The Keep And Attached Walls To Service Yard is a Grade II listed building in the South Hams local planning authority area, England. First listed on 23 February 1994. House. 5 related planning applications.

The Keep And Attached Walls To Service Yard

WRENN ID
graven-casement-dew
Grade
II
Local Planning Authority
South Hams
Country
England
Date first listed
23 February 1994
Type
House
Source
Historic England listing

Description

THE KEEP AND ATTACHED WALLS TO SERVICE YARD, DARTMOUTH

A house set in its own grounds, built in 1850 according to the deeds, with extensive repair and modernisation undertaken in the 1970s. The building is constructed from brown-coloured local stone rubble with red brick and some cream-coloured sandstone dressings. The rear service rooms are rendered. Rendered chimneyshafts feature large castellated crests, and the roof is covered with asbestos slate.

The plan comprises a front block with a 2-room layout, flanked by large corner drum turrets. A third drum turret immediately behind the right corner turret contains the entrance hall and main stair. A corridor runs from the entrance hall behind the front rooms, separating the principal rooms from the original service rooms to the rear.

The exterior is Gothick in style. The building is 2 storeys with attics and 3-storey turrets, presenting a nearly-symmetrical front elevation with a 0:3:1 window arrangement. The left corner turret contains blind vertical slits. The central main block features large pointed-arch openings lined with red brick and moulded stone cranked-arch hoodmoulds. All windows are arch-headed with glazing bars and margin panes. The left bay contains casements with fixed pane heads, the ground-floor right bay has double French windows, and the remainder are horned sashes. The right corner turret contains similar sash windows, with the ground-floor window featuring an arch-headed hoodmould and plain casements with glazing bars to the third floor. Both turrets and the front elevation have crenellated parapets; the turrets rise higher and the parapets are now rendered. This style continues around the right side to the entrance front.
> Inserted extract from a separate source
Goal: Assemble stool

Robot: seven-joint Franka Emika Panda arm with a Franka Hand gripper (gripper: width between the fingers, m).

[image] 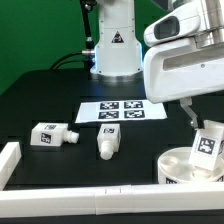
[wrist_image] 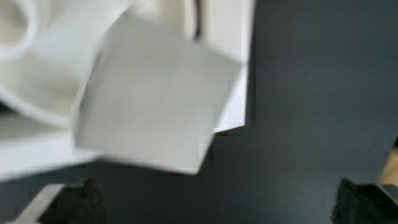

The entrance turret contains a square-headed doorway beneath a timber flat hood with reeded edges, supported on a pair of reused 17th-century oriel brackets carved as animals. The timber doorframe forms a pointed arch with a simple surround and spandrels, enclosing a studded plank door with good original wrought-ironwork. A stair window above comprises a tall lancet with top Y-tracery. A similar window serves the rear service stair, though its lower part is now blocked by a late 20th-century lean-to extension. The rendered service block contains various sash and casement windows with glazing bars. Hipped parallel roofs are connected by a kitchen wing roof.

Internally, the main entrance is through a small lobby beneath the stairs. The circular stair is late 17th-century in style, featuring an open string, large turned newel posts and balusters, a curtail step, and a large moulded handrail in several sections—suggesting the builder encountered significant difficulties accommodating the curve and ramps. The remainder of the house displays standard Victorian detail, including panelled doors, plaster reeded cornices, at least one marble chimneypiece, and a stick-baluster service stair positioned close to the service bells.

The service courtyard and boundary walls form significant subsidiary features. A cobbled yard runs alongside the southwest of the kitchen range, with a single-storey former coach house beyond, now converted to a garage. A tall wall separates the coach house from the garden, which is set well back from the house front, and continues with a crenellated parapet as the gable end of the coach house. The front gable end facing the road contains a loading hatch. The boundary wall to Mount Boone contains two gateways and an arch-headed doorway, all constructed from plain timber. Some elements have been rebuilt to match the original design, and all retain good original ironwork.

The house was built to resemble a medieval castle in a prominent position on a steep hillside facing south-east towards the mouth of the estuary. The original lease from H.P. Seale to J.W. Wooldridge, dated 1850, stipulates that the house should cost no less than £3,000.